*** Opening PROVIDED DATA ***
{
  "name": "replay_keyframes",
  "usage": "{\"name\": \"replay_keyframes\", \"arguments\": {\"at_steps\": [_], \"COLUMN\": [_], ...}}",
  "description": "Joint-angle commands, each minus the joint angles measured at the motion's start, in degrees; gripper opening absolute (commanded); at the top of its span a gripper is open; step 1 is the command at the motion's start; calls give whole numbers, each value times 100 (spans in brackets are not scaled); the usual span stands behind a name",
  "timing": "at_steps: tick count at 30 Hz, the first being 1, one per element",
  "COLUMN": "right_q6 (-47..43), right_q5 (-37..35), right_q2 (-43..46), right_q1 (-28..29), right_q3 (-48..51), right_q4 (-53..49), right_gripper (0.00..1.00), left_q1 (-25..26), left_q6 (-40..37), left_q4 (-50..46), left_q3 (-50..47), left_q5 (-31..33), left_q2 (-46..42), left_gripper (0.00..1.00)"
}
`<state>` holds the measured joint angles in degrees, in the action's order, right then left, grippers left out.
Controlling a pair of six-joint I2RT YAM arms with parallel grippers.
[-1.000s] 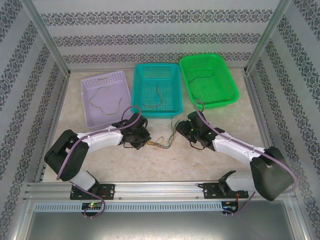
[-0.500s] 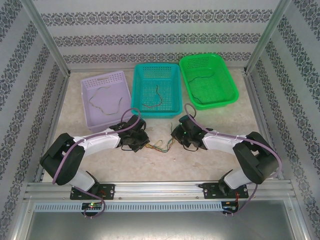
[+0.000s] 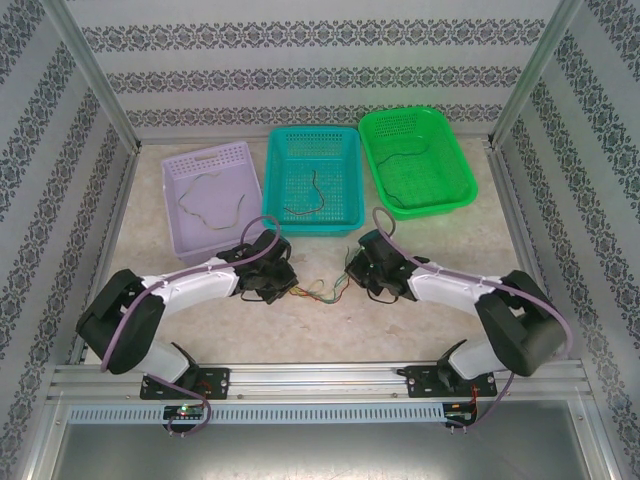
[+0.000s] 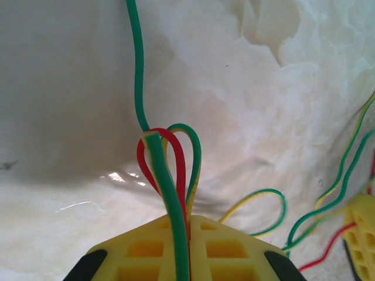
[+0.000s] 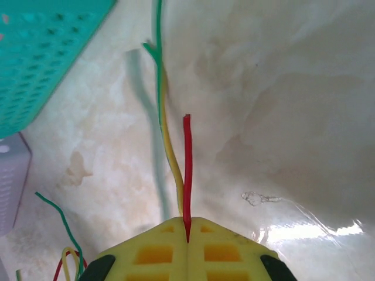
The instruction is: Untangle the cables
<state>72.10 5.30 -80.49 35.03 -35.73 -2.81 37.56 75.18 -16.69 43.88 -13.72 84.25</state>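
Entry: cable tangle being held at both ends

1. lilac basket. It is sitting at the far left of the pale surface. A pale strand is curling across its floor.

2. left hand. It is reaching in from the left, just in front of the lilac basket's near right corner. In the left wrist view its yellow fingers are pressing together and clamping a green-and-yellow lead that is running up the seam between them. A red loop and a green loop are bulging out just past the tips.

3. cable tangle. It is lying on the surface between the two hands, in front of the teal basket. Its green, yellow and red strands are looping loosely over one another.

4. teal basket. It is standing at centre back between the other two baskets. A thin strand is lying inside; its colour is hard to tell from above, possibly greenish.

5. right hand. It is coming in from the right, near the teal basket's near right corner. In the right wrist view its yellow fingers are meeting tip to tip and pinching a red lead beside a yellow-and-green one. Both leads are sticking out straight ahead over the surface.

6. green basket. It is sitting at the back right, angled slightly. A dark strand is curving across its floor.
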Motion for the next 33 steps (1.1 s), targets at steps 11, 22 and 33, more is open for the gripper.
{"name": "replay_keyframes", "arguments": {"at_steps": [11, 22, 33], "right_q6": [-1660, -2807, -3448], "right_q5": [62, -348, -495], "right_q2": [1425, 1838, 1885], "right_q1": [-1577, -2697, -3579], "right_q3": [-47, -641, -1356], "right_q4": [-1635, -2485, -2733], "right_gripper": [0, 0, 0], "left_q1": [14, 14, 14], "left_q6": [-38, -25, 67], "left_q4": [-1240, -1895, -2288], "left_q3": [36, 133, 12], "left_q5": [844, 1177, 1439], "left_q2": [-454, -510, -664], "left_gripper": [1, 0, 0]}}
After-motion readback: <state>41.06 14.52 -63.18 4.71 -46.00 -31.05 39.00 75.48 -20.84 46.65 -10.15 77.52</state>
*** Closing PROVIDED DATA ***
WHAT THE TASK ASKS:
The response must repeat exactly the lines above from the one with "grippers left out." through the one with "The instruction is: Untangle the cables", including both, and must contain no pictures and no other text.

WRITTEN RESPONSE:
`<state>` holds the measured joint angles in degrees, in the action's order, right then left, grippers left out.
Controlling a pair of six-joint I2RT YAM arms with parallel grippers.
[-1.000s] 
[-0.500s] 
[+0.000s] 
[+0.000s] 
[+0.000s] 
The instruction is: Untangle the cables

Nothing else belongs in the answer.